THE PROBLEM:
Lift out, unaltered, the lines of the material below between the line holding "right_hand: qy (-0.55" and the line holding "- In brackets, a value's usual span", counting both.

DATA TO EXAMINE:
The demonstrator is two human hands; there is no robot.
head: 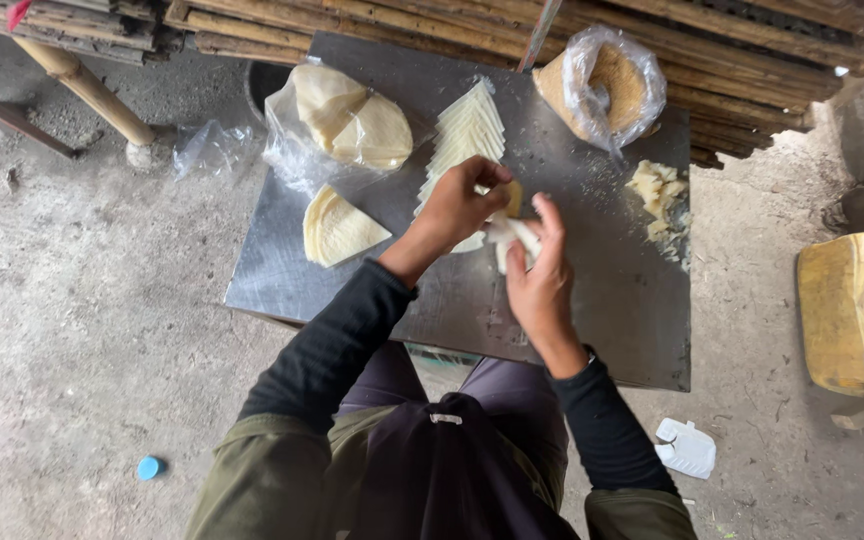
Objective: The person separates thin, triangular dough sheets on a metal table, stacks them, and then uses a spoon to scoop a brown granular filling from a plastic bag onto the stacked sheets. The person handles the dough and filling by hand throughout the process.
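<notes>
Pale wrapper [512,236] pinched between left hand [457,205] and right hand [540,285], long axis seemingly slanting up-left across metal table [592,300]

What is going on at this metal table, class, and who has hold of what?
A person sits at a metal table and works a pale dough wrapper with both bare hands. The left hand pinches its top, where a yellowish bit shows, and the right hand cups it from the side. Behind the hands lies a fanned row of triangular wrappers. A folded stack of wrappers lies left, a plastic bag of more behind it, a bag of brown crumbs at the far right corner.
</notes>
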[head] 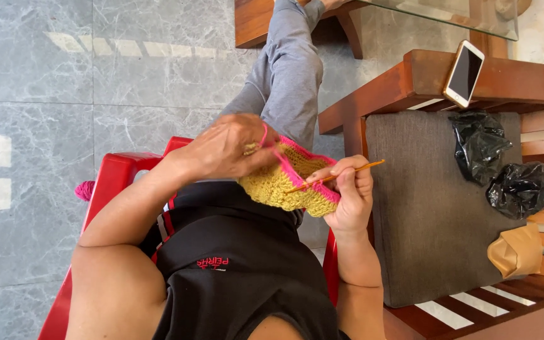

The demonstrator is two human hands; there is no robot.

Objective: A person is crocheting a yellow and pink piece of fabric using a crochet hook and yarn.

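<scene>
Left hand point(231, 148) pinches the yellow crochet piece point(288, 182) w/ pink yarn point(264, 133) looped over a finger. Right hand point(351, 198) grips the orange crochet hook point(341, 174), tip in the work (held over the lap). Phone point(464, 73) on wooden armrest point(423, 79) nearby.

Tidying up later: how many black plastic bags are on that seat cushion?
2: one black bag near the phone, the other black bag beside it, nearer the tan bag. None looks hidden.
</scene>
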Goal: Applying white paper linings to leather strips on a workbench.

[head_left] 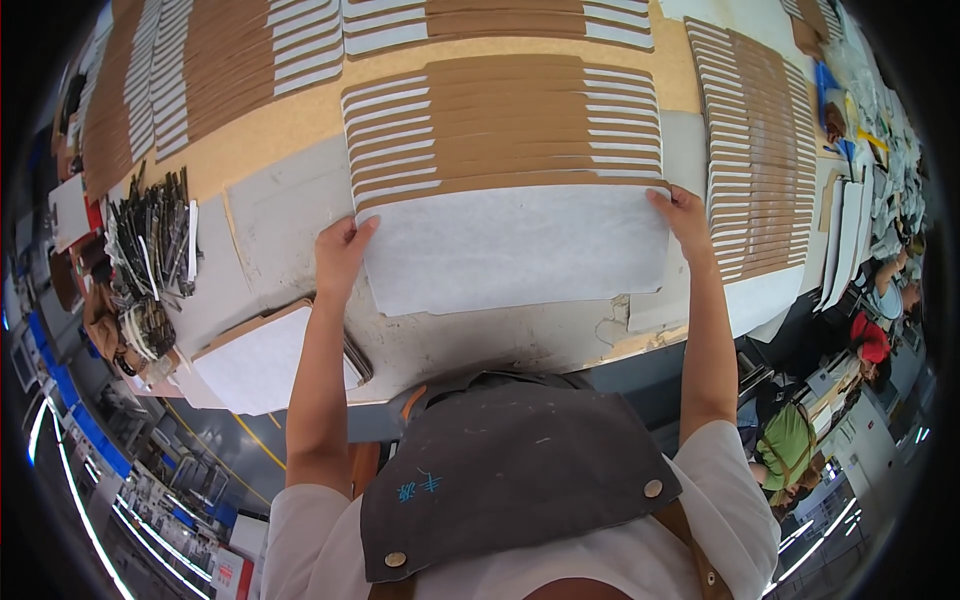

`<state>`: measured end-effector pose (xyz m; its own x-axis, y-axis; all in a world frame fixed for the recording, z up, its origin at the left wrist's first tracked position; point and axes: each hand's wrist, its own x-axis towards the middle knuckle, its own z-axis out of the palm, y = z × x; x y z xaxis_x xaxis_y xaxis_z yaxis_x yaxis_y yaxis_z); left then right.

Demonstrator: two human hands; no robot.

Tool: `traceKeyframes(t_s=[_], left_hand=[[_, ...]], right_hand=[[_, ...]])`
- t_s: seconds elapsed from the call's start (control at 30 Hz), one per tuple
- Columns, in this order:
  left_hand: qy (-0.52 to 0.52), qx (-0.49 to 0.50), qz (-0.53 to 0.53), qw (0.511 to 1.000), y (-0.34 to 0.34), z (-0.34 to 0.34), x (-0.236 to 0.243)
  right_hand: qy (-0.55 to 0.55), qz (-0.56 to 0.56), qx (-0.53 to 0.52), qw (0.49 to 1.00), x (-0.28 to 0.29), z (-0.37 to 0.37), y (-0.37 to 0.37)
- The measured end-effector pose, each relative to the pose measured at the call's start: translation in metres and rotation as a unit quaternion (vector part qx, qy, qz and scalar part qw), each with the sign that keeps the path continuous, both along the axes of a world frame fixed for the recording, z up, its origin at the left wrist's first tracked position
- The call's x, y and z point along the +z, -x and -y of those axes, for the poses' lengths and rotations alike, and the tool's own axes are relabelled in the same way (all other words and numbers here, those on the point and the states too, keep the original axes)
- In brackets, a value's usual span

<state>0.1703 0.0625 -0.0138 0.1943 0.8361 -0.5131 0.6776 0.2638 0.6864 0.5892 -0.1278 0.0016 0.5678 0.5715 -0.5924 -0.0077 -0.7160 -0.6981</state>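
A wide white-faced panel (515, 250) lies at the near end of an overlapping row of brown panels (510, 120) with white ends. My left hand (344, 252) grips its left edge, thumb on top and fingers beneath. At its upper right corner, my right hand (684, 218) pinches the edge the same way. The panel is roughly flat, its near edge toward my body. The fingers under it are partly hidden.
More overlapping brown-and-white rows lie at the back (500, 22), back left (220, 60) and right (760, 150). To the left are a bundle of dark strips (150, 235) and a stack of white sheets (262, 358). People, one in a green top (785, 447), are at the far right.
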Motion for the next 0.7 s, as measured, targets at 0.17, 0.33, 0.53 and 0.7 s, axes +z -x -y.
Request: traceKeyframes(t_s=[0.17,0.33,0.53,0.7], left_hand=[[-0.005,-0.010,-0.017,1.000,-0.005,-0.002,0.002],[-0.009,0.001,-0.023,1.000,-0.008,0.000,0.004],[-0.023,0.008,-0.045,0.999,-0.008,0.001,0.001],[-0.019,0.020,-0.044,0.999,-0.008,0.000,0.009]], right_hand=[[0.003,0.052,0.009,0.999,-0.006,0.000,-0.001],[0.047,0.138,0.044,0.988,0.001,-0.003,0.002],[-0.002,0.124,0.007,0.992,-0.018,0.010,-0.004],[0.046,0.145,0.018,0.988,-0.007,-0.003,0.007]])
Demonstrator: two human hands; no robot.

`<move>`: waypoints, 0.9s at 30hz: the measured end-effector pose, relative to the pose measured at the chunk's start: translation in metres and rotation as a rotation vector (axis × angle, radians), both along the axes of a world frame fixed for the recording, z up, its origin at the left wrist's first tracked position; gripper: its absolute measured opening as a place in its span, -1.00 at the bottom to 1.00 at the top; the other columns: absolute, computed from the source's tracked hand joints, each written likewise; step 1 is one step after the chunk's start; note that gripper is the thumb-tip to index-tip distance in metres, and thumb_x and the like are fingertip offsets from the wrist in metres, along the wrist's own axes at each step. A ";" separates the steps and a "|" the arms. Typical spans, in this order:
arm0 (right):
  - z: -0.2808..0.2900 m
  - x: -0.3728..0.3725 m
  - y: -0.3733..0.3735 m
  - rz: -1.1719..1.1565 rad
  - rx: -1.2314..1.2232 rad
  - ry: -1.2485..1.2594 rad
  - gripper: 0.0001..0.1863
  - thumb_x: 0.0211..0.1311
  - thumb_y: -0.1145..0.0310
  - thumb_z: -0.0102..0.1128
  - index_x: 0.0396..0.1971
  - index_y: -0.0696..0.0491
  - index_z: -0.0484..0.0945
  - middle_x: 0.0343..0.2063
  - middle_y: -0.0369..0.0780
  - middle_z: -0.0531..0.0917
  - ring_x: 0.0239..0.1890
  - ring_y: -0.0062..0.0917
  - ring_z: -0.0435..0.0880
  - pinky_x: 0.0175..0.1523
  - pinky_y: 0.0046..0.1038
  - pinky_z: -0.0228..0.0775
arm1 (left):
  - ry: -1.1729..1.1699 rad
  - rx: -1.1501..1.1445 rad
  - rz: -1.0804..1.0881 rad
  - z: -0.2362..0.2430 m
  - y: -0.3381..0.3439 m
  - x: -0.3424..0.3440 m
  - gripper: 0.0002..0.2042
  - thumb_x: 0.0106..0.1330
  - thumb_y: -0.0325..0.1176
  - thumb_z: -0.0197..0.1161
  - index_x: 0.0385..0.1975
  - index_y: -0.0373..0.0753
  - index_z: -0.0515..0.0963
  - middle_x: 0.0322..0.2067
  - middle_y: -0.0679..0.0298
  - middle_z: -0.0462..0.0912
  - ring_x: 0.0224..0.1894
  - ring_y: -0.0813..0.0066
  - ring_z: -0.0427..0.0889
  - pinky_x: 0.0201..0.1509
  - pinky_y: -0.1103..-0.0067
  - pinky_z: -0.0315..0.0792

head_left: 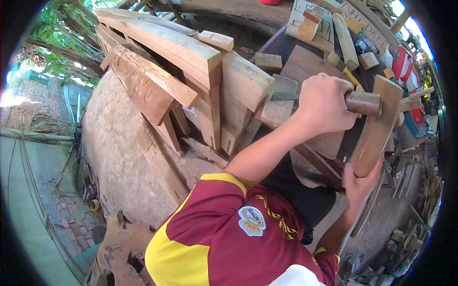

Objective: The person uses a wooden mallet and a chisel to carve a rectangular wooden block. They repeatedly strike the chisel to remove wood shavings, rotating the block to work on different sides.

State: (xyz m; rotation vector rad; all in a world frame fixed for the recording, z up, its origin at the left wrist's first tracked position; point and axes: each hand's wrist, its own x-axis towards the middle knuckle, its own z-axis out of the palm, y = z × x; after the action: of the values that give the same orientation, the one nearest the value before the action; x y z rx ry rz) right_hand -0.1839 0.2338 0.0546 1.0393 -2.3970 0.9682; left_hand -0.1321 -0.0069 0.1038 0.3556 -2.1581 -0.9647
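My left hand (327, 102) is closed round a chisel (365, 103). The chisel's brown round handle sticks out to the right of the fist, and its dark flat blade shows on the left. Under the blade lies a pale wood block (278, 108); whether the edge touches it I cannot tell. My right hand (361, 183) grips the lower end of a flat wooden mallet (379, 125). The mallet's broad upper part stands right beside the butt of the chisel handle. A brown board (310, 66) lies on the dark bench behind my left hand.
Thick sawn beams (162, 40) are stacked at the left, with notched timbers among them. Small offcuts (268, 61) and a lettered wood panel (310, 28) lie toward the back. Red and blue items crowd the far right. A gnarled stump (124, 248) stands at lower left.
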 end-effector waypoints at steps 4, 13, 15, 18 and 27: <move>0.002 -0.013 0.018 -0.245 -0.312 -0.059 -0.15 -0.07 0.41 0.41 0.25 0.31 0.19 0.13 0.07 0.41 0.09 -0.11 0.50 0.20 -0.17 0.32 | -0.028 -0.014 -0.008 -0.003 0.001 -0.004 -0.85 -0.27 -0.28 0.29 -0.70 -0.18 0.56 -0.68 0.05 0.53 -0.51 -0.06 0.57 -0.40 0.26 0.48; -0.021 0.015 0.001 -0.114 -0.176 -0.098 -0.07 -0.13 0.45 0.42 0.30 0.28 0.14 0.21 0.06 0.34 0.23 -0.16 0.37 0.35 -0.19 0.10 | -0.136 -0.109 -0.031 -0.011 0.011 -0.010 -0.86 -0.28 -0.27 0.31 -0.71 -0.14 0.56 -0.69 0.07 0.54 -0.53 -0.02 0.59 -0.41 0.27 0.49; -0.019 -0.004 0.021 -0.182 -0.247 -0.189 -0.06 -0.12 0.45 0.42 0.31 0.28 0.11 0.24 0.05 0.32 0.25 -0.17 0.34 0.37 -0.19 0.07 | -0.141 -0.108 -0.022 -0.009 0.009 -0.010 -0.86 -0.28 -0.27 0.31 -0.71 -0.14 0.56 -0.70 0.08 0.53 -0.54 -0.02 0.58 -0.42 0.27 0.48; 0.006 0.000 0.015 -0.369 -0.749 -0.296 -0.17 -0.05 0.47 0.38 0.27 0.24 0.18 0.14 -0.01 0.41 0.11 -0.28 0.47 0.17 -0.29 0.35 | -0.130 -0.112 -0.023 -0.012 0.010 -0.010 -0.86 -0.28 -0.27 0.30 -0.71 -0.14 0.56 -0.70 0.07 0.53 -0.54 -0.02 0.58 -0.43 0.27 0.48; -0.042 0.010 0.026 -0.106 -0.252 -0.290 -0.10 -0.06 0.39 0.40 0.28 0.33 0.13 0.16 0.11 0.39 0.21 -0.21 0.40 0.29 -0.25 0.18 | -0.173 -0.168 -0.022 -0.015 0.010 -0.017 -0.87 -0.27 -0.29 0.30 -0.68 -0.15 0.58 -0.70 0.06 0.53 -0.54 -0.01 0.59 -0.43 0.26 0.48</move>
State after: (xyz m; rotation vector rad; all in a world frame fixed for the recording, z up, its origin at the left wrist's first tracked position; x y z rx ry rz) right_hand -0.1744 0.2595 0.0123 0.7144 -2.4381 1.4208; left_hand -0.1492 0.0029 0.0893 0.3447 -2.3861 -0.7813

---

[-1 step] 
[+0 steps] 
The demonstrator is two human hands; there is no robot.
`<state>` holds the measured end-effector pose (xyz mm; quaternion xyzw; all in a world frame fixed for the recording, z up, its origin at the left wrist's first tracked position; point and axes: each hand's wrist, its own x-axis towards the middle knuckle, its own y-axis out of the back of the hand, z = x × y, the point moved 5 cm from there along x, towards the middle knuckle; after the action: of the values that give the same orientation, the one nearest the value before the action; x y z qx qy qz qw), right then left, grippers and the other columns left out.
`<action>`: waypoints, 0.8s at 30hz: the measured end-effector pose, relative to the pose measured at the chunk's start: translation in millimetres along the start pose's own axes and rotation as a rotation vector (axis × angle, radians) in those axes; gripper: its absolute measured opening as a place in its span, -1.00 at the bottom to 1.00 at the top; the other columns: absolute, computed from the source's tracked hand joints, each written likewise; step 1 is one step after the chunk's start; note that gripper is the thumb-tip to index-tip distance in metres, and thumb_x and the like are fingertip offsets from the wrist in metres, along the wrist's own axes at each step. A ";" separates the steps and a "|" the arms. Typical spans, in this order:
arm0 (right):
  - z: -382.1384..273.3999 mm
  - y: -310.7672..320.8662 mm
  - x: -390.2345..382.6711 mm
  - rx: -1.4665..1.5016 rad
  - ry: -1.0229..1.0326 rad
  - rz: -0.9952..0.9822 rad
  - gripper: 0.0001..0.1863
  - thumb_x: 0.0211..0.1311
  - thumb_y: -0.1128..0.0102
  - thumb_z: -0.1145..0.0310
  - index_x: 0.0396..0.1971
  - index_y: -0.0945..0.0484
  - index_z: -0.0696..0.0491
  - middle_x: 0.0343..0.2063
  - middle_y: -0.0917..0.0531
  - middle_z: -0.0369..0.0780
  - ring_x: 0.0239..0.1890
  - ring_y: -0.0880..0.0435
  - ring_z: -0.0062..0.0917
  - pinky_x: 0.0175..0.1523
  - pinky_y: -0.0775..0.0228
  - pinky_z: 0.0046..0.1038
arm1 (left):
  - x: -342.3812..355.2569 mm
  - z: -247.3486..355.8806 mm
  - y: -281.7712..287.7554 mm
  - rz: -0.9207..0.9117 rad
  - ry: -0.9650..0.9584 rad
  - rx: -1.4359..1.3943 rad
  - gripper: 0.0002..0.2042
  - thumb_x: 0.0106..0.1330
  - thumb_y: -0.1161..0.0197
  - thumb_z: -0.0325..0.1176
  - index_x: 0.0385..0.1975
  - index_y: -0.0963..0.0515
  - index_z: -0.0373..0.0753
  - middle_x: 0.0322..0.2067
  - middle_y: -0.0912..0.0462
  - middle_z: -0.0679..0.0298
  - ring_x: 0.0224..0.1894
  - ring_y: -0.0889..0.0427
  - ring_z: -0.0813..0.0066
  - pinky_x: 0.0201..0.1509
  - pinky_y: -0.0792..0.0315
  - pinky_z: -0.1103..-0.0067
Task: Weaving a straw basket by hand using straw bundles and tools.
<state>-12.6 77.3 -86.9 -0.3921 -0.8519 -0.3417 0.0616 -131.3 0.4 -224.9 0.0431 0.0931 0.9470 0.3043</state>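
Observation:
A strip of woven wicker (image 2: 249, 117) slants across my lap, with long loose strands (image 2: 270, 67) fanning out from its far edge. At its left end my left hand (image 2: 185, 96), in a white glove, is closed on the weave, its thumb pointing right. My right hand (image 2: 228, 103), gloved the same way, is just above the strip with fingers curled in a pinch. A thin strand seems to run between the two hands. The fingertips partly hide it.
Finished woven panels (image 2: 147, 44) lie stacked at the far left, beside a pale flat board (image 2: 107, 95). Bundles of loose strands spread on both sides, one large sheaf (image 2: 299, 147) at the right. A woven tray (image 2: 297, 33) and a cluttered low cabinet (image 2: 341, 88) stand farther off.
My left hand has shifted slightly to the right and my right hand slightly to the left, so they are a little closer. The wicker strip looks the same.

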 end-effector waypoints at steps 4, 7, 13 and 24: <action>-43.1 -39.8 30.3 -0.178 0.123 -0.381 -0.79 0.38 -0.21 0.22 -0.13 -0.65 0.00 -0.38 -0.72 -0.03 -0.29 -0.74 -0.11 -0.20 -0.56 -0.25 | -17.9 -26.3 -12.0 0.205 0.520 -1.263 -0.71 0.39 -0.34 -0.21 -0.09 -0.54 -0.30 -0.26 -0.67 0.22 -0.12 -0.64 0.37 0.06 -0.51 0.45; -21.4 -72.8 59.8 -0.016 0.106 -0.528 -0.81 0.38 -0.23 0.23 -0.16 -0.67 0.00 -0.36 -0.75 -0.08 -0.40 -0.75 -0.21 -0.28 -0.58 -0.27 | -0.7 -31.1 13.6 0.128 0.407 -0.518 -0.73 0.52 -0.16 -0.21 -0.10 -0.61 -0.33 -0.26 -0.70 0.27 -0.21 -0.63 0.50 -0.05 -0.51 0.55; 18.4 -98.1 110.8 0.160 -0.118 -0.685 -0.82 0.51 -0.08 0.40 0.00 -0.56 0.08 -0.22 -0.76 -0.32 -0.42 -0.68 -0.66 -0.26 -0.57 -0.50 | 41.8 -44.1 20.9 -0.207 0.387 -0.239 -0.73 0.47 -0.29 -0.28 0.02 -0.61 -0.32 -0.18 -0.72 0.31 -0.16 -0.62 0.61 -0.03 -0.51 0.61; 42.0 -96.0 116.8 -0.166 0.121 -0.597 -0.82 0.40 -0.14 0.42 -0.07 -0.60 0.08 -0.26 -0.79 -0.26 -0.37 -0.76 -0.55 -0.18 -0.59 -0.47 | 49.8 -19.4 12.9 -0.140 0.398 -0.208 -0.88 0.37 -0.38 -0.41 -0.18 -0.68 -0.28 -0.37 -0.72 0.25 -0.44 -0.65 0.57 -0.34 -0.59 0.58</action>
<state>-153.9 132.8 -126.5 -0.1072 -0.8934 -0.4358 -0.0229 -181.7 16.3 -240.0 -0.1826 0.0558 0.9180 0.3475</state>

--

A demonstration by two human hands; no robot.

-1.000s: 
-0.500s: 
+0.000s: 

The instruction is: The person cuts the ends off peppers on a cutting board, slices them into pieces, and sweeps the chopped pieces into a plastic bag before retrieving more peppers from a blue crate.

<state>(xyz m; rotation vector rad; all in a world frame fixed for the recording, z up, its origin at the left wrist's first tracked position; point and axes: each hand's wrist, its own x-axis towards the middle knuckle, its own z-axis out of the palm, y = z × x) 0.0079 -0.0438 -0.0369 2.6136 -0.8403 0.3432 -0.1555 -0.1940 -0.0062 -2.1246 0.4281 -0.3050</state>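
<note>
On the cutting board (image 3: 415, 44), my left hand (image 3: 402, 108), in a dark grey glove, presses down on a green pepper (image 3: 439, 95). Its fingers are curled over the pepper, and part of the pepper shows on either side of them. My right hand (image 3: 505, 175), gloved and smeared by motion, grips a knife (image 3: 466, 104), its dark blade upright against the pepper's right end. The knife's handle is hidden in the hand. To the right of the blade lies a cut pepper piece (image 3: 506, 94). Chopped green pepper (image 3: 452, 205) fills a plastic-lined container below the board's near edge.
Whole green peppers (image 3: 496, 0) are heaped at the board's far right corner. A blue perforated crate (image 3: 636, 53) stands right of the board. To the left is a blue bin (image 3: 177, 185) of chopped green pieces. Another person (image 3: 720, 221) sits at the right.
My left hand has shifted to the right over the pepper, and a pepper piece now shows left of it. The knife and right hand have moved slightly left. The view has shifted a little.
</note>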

RESULT OF THIS TASK:
  right_hand: qy (-0.55 to 0.55), qz (-0.56 to 0.56), qx (-0.53 to 0.52), qw (0.49 to 1.00), x (-0.28 to 0.29), z (-0.37 to 0.37), y (-0.37 to 0.37)
- The measured end-effector pose, each relative to the pose measured at the call's start: translation in metres and rotation as a unit quaternion (vector part qx, qy, qz and scalar part qw), each with the sign that keeps the path continuous, both along the axes of a world frame fixed for the recording, z up, its origin at the left wrist's first tracked position
- The call's x, y and z point along the +z, -x and -y of those axes, for the poses' lengths and rotations alike, and the tool's own axes are relabelled in the same way (all other words and numbers here, those on the point and the states too, keep the original axes)
- In brackets, a value's usual span

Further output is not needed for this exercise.